Irritable Bowel Syndrome (IBS) is a common condition presenting with a range of symptoms that varies from person to person in its manifestations and severity.
Symptoms of IBS
Common symptoms are:
- Flatulence and/or bloating
- Diarrhoea or constipation or both
- Lower abdominal pain that may reduce after a motion
- Passage of mucous
- Feeling the need to evacuate even after completing it
- Urgency to ease bowels
- Worsening symptoms after meals
Reducing IBS symptoms
For reducing the symptoms patients have to ensure that meals are taken regularly, slowly and at proper time along with regular physical activity/exercises and adequate relaxation.
An association between the type of food and development of symptoms can be made using a diary. Dietary changes should be made carefully allowing the bowel to adjust.
IBS and diet
Fruits and vegetables contain varying amounts of soluble (pectin, hemicellulose) and insoluble (cellulose, lignin) non-starch polysaccharides termed widely as “fibres”. Cereals on the other hand mainly contain insoluble fibre.
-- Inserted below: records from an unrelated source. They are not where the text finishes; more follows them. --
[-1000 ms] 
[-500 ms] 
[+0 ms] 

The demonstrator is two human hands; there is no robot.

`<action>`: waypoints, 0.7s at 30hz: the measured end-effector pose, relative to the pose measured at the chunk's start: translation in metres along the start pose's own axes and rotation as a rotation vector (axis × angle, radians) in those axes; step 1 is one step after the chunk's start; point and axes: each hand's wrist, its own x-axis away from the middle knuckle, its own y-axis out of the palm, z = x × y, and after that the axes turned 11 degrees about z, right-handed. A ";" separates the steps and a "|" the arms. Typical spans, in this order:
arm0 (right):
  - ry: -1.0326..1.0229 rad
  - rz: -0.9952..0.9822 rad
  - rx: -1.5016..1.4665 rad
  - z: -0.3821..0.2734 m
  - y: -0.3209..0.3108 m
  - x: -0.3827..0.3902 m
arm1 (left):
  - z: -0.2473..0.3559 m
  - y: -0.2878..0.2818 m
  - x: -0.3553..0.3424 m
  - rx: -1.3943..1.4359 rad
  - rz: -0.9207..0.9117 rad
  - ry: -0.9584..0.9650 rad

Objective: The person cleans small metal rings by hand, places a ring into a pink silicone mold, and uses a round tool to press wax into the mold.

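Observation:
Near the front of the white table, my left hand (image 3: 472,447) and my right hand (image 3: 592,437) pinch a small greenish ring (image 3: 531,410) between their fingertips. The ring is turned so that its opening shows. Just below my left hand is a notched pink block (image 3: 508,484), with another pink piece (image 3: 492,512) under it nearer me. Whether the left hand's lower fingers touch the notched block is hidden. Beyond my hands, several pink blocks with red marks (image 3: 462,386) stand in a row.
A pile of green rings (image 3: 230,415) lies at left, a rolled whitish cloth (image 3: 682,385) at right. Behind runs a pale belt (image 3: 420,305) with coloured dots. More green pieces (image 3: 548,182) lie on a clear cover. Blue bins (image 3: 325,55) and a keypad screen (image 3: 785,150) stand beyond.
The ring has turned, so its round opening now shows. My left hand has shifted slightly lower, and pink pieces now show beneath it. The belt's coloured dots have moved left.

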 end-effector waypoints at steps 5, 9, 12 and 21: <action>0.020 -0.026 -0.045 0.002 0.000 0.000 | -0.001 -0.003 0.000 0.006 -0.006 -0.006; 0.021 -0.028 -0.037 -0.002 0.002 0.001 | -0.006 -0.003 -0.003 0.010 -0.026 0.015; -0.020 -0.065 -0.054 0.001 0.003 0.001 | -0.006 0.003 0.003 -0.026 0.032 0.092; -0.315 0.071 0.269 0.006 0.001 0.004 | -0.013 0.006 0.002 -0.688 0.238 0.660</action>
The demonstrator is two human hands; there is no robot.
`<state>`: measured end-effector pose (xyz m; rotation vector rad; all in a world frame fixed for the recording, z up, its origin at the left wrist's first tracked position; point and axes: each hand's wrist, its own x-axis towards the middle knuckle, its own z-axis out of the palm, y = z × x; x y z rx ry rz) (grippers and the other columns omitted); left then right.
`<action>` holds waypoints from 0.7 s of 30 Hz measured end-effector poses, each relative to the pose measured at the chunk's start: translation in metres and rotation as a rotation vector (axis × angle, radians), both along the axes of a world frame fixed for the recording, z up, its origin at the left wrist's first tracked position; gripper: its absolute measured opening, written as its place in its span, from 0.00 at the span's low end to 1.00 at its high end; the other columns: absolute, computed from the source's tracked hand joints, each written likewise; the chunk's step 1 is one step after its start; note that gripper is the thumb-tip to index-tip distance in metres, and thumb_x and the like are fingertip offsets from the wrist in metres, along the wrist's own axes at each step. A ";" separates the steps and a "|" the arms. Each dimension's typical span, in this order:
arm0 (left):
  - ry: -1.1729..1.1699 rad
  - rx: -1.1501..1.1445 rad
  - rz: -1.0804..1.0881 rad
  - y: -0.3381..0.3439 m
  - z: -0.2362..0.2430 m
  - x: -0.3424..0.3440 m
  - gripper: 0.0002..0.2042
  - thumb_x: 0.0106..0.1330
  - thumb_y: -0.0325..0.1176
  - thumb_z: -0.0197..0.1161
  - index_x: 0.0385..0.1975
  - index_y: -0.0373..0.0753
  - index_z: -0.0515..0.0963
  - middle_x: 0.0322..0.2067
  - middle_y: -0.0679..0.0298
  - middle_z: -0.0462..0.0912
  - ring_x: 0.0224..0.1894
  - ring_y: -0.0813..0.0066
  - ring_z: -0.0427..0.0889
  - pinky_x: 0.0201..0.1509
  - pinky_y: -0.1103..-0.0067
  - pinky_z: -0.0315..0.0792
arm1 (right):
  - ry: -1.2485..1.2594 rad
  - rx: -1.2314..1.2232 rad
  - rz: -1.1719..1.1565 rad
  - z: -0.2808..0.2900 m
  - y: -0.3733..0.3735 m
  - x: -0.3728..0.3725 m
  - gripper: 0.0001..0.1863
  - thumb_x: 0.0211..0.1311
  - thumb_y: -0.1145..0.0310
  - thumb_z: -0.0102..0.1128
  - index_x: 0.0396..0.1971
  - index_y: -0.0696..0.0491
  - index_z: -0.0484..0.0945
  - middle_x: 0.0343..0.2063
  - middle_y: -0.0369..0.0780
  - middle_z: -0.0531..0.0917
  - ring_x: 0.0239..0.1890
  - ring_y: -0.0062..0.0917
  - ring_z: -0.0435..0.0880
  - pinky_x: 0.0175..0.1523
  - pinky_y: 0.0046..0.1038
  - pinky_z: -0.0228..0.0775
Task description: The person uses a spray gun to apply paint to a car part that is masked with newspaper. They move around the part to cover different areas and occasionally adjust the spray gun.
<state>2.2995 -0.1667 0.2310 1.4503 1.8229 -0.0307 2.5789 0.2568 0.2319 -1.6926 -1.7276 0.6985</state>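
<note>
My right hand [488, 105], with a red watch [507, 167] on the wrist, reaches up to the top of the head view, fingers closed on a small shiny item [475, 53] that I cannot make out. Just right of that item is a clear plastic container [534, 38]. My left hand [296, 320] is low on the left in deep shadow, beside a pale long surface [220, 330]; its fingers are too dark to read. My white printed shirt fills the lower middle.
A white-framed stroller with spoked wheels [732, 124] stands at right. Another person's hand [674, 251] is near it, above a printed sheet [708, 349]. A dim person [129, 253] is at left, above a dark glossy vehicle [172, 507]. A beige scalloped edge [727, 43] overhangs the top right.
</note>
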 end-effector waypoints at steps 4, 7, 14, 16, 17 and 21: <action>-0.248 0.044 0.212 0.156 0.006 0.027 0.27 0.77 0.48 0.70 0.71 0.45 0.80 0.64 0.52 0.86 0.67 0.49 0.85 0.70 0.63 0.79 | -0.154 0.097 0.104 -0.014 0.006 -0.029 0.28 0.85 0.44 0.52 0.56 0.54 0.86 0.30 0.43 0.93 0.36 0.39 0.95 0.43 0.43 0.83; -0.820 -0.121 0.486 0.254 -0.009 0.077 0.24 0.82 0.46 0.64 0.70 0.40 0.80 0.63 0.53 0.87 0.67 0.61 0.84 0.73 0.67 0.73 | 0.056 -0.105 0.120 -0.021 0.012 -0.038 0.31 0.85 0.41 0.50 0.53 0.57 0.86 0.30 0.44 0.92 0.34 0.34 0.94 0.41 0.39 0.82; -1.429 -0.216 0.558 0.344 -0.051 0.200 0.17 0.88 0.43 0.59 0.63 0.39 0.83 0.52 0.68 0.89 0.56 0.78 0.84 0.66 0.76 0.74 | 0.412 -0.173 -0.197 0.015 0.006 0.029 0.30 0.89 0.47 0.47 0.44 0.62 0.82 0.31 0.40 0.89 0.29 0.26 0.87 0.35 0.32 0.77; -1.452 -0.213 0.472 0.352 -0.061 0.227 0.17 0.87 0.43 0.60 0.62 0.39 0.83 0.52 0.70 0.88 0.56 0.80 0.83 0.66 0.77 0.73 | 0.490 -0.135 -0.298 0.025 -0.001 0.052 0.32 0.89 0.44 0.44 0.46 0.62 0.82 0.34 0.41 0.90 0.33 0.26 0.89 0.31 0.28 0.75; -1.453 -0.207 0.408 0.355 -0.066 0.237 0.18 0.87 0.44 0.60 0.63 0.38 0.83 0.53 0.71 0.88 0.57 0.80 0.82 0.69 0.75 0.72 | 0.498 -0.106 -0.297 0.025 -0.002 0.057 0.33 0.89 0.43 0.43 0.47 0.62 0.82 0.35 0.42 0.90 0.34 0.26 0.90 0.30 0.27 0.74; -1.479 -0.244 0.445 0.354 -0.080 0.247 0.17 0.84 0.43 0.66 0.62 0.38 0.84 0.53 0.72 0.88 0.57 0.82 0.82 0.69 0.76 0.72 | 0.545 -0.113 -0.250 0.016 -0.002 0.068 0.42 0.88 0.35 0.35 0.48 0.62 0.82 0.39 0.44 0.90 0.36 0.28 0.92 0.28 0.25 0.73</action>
Though an increased fibre intake is often the recommendation in IBS, the cereal fibres are found to exaggerate the symptoms in 55% cases.
The soluble fibre variants include psyllium, methylcellulose and ispaghula which are less detrimental and thus can be used for fibre supplementation in IBS.
Dietary adjustments for IBS patients
Dietary adjustments for patients with wind and bloating include limiting fruits to 3 portions (with 1 portion of dried fruits if desired), fruit juice to a small glass and “5 a day” with vegetables.
Oats and golden linseeds are also found to be helpful. Resistant starches that are not completely digested and enter the large bowel to get fermented and produce gas should be restricted.
Diarrhea predominant IBS
If diarrhoea occurs adequate fluids should be taken to replace the losses, limiting consumption of fizzy drinks, alcohol and caffeinated drinks. Fruits, vegetables and resistant starches should be according to prescribed limitations. Sugar free sweets and products containing sorbitol are better avoided. Higher fat intake might also be responsible for diarrhoea and thus should be restricted.
Persons willing to try probiotic yoghurts or fermented milk drinks should consume them at manufacturer recommended amounts over a period of time to attain their benefits. A change of brand might also help in absence of a response as the bacterial content varies.
Constipation predominant IBS
If constipation is the worrying symptom dietary fibre intake should be enhanced. However these tend to generate gas that might worsen symptoms and thus should be gradually increased and adjusted according to its effects.
An adequate fluid intake is essential and probiotics might be helpful. Addition of oats and golden linseeds acts as a soluble fibre softening stool.
1 portion fruit or vegetables |
Example
|
Fresh fruits (80gms)
|
- 1 apple, banana, pear, orange or similar sized fruit,
- ½ grapefruit, 1 slice of large fruit (melon, pineapple)
- 2 plums
- a handful of grapes, cherries, berries
- 3 heaped tablespoons fruit salad
|
Dried fruits (25gms)
|
- 1 heaped tablespoon raisins, figs, apricots
|
Vegetables (80gms)
|
- 3 heaped tablespoons raw, cooked, frozen or tinned vegetables
- a dessert bowl of salad
|
Food allergies and IBS
Food allergy is often held responsible by affected persons as the symptoms are related to meals. Though true allergies are difficult to prove, food intolerance might be present. In patients with atopy, IgE mediated allergy might be more common.
The definite way to exclude food intolerance is by a food challenge. Refractory cases can be treated with a dietary exclusion keeping in mind to not restrict it severely to affect nutrition. This approach is best supervised by a dietician.
Another topic of investigation is carbohydrate (lactose, fructose and sorbitol) intolerance as an etiology of IBS. The presence of food intolerance has geographical variations and racial heterogenity. However, its incidence in patients suffering from IBS does not differ much from general population.
On the contrary fat intolerance is found to be greater in patients with IBS as lipids can generate greater hypersensitivity. Thus a prudent adjustment of fibre, carbohydrate and fat helps in the management of symptoms instead of a severe restriction or dietary exclusion.